Name-based demographic ascription tools misgender and misrecognize race and ethnicity
A new study in Nature Human Behavior calls for more accurate, more ethical tools — and more interesting research.
By Sarah Steimer
When using name-based demographic ascription tools, scholars should use caution. New research published in Nature Human Behavior found that there are substantial inequalities in how these tools misgender and misrecognize race and ethnicity. The study found the tools distribute erroneous ascriptions unevenly among other demographic traits, and that researchers should be wary of the potential empirical and ethical consequences of these errors.
The research team, led by Jeff Lockhart, a James S. McDonnell Postdoctoral Fellow in the Department of Sociology, evaluated the accuracy of name-based demographic ascription programs. These tools are used across sectors for market research, app developers, and elsewhere — including in research. Some of the most popular tools for gender imputation have a collective 945 citations in GoogleScholar.
To test the tools’ gender and racial accuracy, the team surveyed 19,924 authors of social science journal articles.

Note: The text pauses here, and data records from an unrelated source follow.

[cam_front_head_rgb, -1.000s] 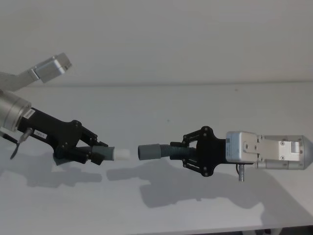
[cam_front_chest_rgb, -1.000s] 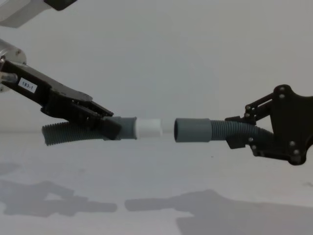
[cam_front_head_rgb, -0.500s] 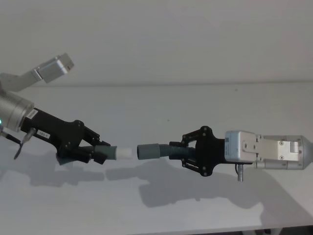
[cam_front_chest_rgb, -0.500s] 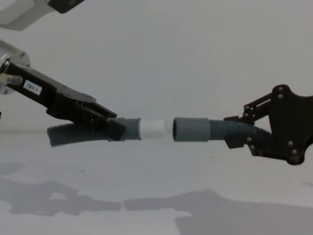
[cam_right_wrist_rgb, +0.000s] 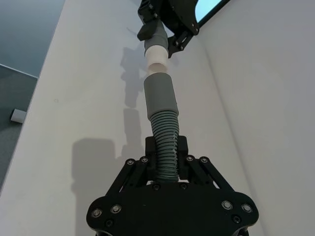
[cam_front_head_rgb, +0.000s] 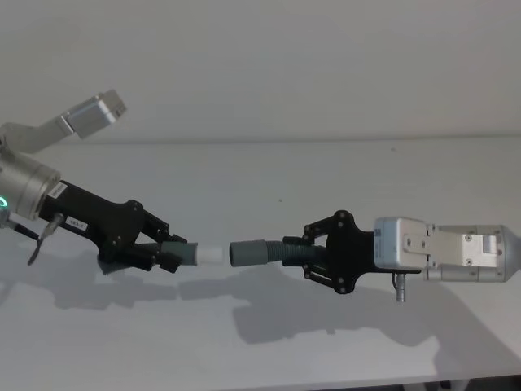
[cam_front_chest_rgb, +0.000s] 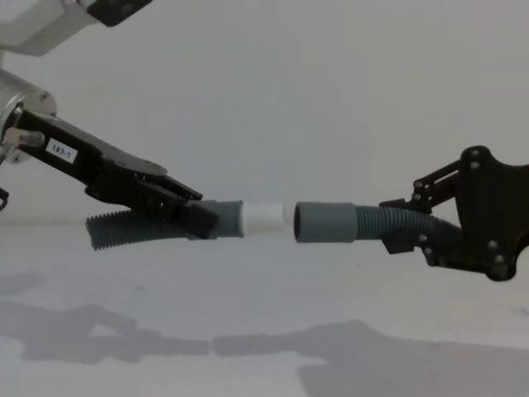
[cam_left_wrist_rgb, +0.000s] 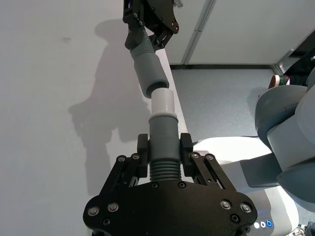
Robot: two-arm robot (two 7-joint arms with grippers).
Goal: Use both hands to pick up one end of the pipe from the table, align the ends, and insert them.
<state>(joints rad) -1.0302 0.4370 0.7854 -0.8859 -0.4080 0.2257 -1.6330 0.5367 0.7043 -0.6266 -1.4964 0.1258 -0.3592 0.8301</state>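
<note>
The white tip (cam_front_chest_rgb: 264, 217) hangs just beside the socket cuff (cam_front_chest_rgb: 324, 222), mouth to mouth, with a narrow gap between them and no contact. In the chest view the two sit at nearly the same height, close to in line. In the left wrist view the socket cuff stands a touch tilted off the tip's axis.

Behind the tip, on the side away from the socket cuff, comes the smooth grey cuff (cam_front_chest_rgb: 227, 219). Right there the left gripper (cam_front_chest_rgb: 195, 217) has its fingers clamped on the left hose piece (cam_front_chest_rgb: 124, 230), where cuff meets corrugation. The hose's free ribbed end trails out behind and below the gripper.

On the other side of the socket cuff, the right hose piece (cam_front_chest_rgb: 376, 217) runs back into the right gripper (cam_front_chest_rgb: 403, 225). Its fingers are closed on the ribbing a little back from the socket cuff, so a bare stretch of hose shows between them.

Both pieces are held up off the table (cam_front_chest_rgb: 248, 285), and their shadows lie on it beneath the socket cuff.
</note>
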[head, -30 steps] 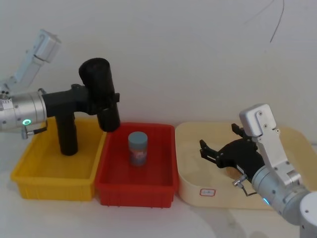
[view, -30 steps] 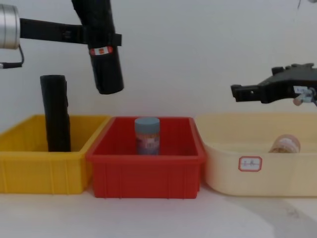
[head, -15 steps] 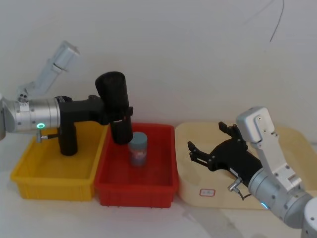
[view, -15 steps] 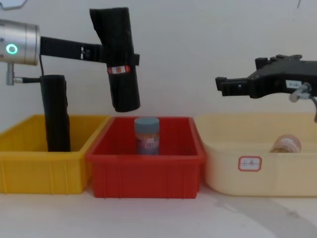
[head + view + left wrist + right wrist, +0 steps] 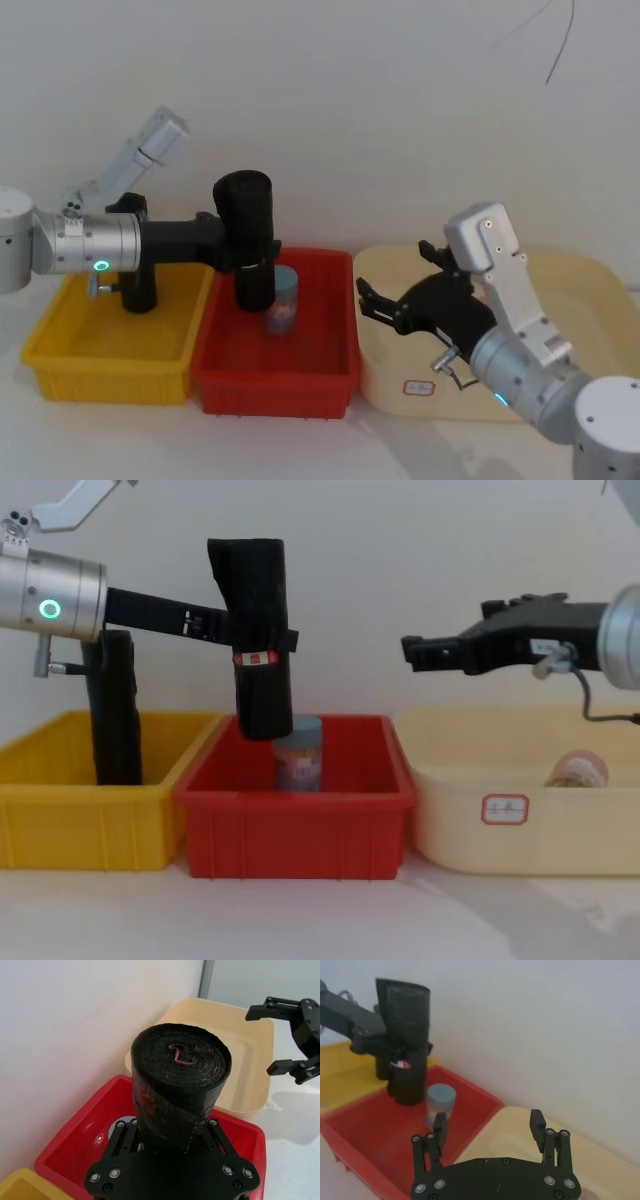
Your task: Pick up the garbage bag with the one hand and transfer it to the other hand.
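The garbage bag (image 5: 248, 232) is a black roll with a red-and-white label band (image 5: 260, 658), held nearly upright above the red bin (image 5: 275, 385). My left gripper (image 5: 250, 258), on the green-ringed wrist, is shut on the roll's middle; the left wrist view shows its fingers (image 5: 124, 1136) clamped on both sides of the garbage bag (image 5: 180, 1085). The roll's lower end hangs just above a blue-lidded jar (image 5: 300, 752). My right gripper (image 5: 392, 282) hovers open over the cream tub's left rim, pointing at the roll with a gap between them. In the right wrist view the garbage bag (image 5: 405, 1040) stands ahead of the open right gripper (image 5: 488, 1120).
A second black roll (image 5: 115, 720) stands upright in the yellow bin (image 5: 80, 830) at the left. The cream tub (image 5: 560, 830) at the right holds a small brown object (image 5: 577, 770). A white wall stands close behind the bins.
My left arm has carried the roll rightward and lower, from over the yellow bin's edge to over the red bin. The right gripper has moved left toward it, still open.
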`<state>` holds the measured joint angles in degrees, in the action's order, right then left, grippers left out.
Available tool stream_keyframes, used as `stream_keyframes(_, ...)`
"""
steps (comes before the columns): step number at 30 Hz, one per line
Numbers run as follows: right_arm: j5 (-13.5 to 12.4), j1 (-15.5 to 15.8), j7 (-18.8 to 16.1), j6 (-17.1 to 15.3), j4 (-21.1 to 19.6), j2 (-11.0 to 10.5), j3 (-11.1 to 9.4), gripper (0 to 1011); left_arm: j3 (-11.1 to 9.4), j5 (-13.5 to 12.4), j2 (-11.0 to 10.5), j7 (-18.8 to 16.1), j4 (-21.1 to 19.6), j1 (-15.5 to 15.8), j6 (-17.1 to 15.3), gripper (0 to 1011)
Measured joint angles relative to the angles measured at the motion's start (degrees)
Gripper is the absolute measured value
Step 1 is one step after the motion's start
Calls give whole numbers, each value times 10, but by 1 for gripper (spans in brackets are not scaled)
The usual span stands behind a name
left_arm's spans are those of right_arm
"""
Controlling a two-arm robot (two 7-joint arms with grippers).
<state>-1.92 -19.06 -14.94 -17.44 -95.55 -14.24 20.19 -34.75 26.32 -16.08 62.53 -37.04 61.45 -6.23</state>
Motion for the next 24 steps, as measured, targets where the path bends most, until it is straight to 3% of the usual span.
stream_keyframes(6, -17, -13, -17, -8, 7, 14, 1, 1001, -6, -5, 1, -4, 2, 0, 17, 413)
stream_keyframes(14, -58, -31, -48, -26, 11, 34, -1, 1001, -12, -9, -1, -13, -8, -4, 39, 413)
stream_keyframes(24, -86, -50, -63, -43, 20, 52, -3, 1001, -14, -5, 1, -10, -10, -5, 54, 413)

They examined gender and racial misclassification in a trans- and nonbinary-inclusive way, along with nationality, sexuality, disability, parental education, and name changes. The team combined names from a database of publications without demographic data with original surveys of self-reported demographic data. The overall error rate for gender prediction was 4.6% in their sample using the most popular tool, genderize.io. However, they found drastic differences in the error rate by subgroup.
“The common line is that these methods do very well on average, the error rates are low, etc.,” Lockhart says. “And all of that is true. But what we found when we did a large survey with a bunch of covariates is that the error rates are not remotely even across groups. In some of the more dramatic examples, you see things like 43% of Chinese women are misgendered.”

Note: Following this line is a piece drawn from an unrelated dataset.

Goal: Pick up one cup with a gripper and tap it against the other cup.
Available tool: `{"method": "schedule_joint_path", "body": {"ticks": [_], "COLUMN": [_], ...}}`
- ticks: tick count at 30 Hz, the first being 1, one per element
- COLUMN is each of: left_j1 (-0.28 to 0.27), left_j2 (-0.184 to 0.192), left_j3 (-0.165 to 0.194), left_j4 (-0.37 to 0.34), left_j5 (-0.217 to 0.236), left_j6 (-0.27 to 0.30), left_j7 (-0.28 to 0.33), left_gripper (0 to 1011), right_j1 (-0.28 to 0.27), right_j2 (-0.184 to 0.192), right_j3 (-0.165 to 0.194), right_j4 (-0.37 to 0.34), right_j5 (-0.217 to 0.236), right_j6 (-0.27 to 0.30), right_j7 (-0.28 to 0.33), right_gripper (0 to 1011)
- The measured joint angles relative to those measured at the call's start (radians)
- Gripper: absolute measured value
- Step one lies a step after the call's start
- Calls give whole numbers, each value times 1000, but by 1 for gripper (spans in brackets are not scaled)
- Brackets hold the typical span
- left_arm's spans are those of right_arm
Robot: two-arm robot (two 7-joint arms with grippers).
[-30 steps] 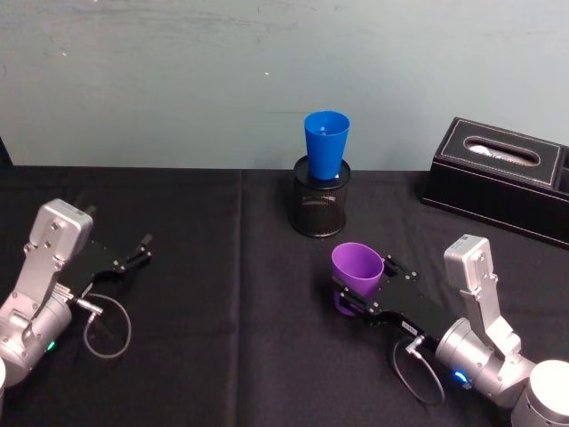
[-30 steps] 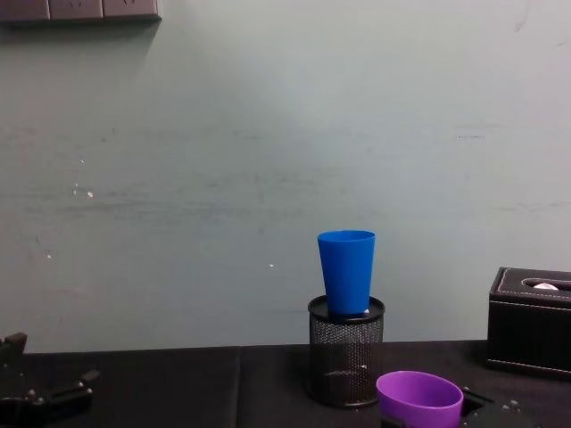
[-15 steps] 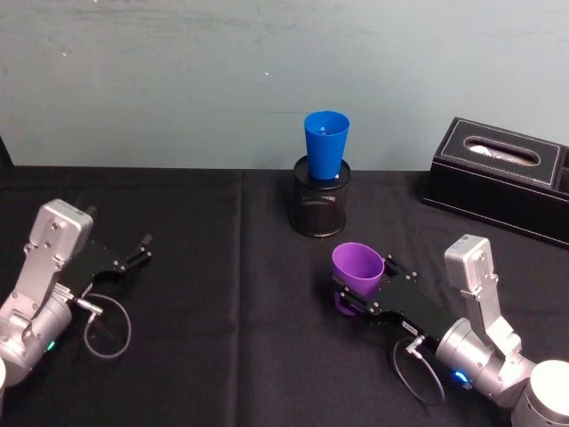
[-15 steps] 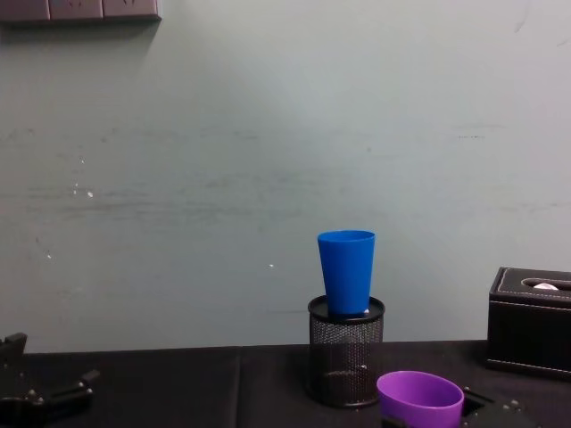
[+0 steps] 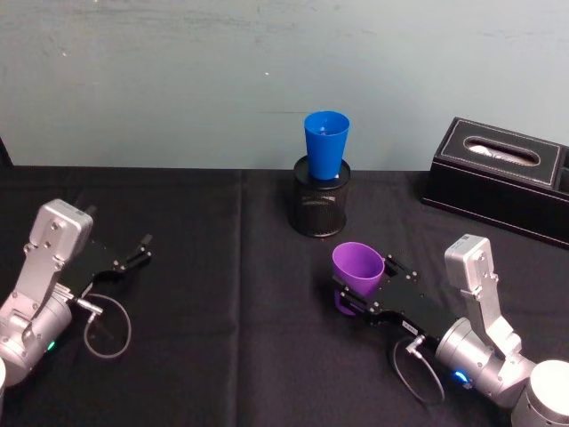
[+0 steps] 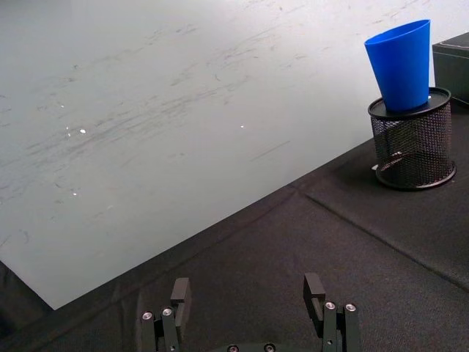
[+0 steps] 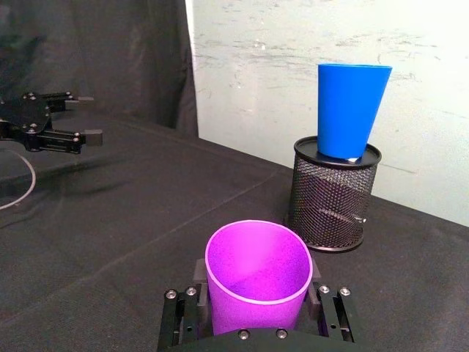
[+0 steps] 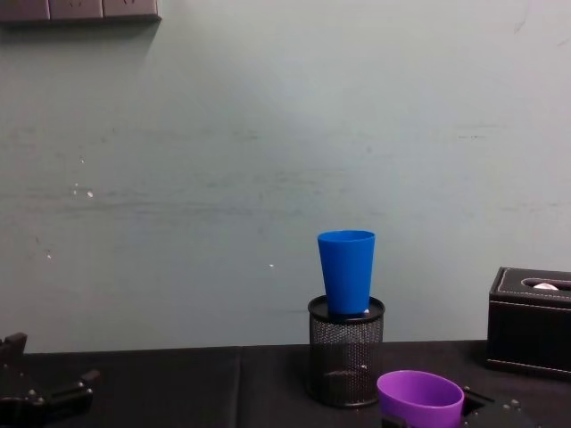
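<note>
Purple plastic marks the cup [image 5: 357, 271] that sits upright, mouth up, between the flat black fingers of the right gripper [image 5: 359, 296], low over the black cloth of the table [image 5: 231, 338] on the robot's right side. From the right wrist camera, the purple cup [image 7: 258, 276] stands with a finger pressed to each side of its wall, so the right gripper [image 7: 258, 312] is clamped on it, the jaws held apart only by the cup's width. In the chest view the purple rim [image 8: 419, 396] shows at the bottom edge, in front of and slightly right of the mesh holder. Beyond it, toward the wall and a little to the left, the blue cup [image 5: 325, 145] rests with its narrow base dropped into the mouth of a black mesh pen holder [image 5: 320, 207], its upper part rising well clear of the holder's rim; the two cups are apart, not touching. Farther right along the back of the table lies a black tissue box [image 5: 503, 176]. On the robot's left, the left gripper [image 5: 138, 250] rests near the cloth, well apart from both cups; the left wrist camera shows its two fingers [image 6: 180, 295] spread with nothing between them, pointing toward the blue cup [image 6: 401, 64] in the distance.
</note>
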Motion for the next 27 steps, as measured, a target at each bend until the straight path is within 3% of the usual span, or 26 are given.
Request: {"method": "schedule_joint_path", "body": {"ticks": [27], "left_j1": [0], "left_j2": [0], "left_j3": [0], "left_j4": [0], "left_j5": [0], "left_j6": [0], "left_j7": [0], "left_gripper": [1011], "right_j1": [0], "right_j2": [0], "right_j3": [0], "right_j4": [0], "right_j5": [0], "right_j6": [0], "right_j7": [0], "right_gripper": [756]}}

By definition, automated gender inference was wrong for all 139 nonbinary scholars in the sample and the algorithm was wrong 3.5 times more often for women than men. These disparities can bias results and inferences in research, and misgendering and misclassification of race or ethnicity can significantly harm individuals, with ethical implications distributed unequally across groups.
Lockhart says a common response to the findings is better data and improved technology, but he emphasizes that there are fundamental cultural processes that produce unevenness that you cannot overcome mathematically. For example, someone may take their spouse’s last name, which could have different ethnic connotations than their maiden name. A Chinese name, when Romanized and written in English, loses Chinese characters and any diacritics or marks around the letters that offer tonal clues to a person’s gender.
The authors offer recommendations in their paper for both users of the ascription tools and developers. For those using the tools for name-based demographic inference, which of the five principles is most appropriate and practical depends on the nature of the data and the inquiry.
First, in cases where name-based demographic inference may not be theoretically or ethically justified, the authors recommend critical refusal; i.e., is this actually the right or the good thing to do? Second, if the perceived gender or race/ethnicity is of interest in the study, then measures of demographic inference are warranted — but be sure to align mechanism with method.
“These name-based tools are measuring the feel of a name; they're measuring vibes,” Lockhart says. “And if what you want to study is discrimination based on names, then you can design studies using these tools.”
Third, inference can be shaped to be specific to the researcher’s population of interest using domain expertise. Fourth, be cautious by deploying name-based imputation only for subgroups with high accuracy and consistency. And lastly, name-based demographic estimates can be used better in aggregate measures than individual classifications (if you're using a tool that is wrong for 50% of Chinese women, but you have no Chinese women in your population, it's not really an issue).
The recommendations for developers focus on driving accuracy and transparency. It’s best to report on aggregates, for example, because guesses about individual people are often wrong, but averages over large groups are closer to the true average. And the researchers also ask developers to report error rates by different subgroups.
Although the study rings the alarm around the use of ascription tools, Lockhart stress that the intention isn’t to erode trust in academic research.
“I don't want to undermine faith in research on discrimination and inequality,” Lockhart says. “Our goal is to suggest we use tools better. Use it in a way that is more accurate, more ethical, and gets you to ask more interesting research questions. Once you realize that the thing you're studying is not some boring transcendental, categorical A or B object, but a messy cultural, uneven process, you get a much more interesting and rich object of study.”
Part of the reason the team created the survey initially was to look at disparities around disability, name changes, sexual orientation, or parents’ education — things that can't be studied with these tools. Names aren't a perfect measure of something, but they're a measure of the cultural process of meaning-making and proving identity.
“If these tools are limited in any way, then maybe people ought to be doing surveys and other kinds of data collection that allow them to study a broader range of inequality,” Lockhart says. “We know inequality exists. If we want to do something interesting, we have to go beyond that and study the process of inequality. It's sort of a call for more and better research.